### Data segment
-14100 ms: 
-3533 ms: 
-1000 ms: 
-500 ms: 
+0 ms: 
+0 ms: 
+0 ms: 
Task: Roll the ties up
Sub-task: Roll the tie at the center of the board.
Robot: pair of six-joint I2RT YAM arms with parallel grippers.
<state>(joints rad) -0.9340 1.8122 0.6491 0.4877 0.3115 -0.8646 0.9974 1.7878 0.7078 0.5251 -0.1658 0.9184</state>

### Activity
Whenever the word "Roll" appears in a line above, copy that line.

### Your response
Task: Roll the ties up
Sub-task: Roll the tie at the center of the board.

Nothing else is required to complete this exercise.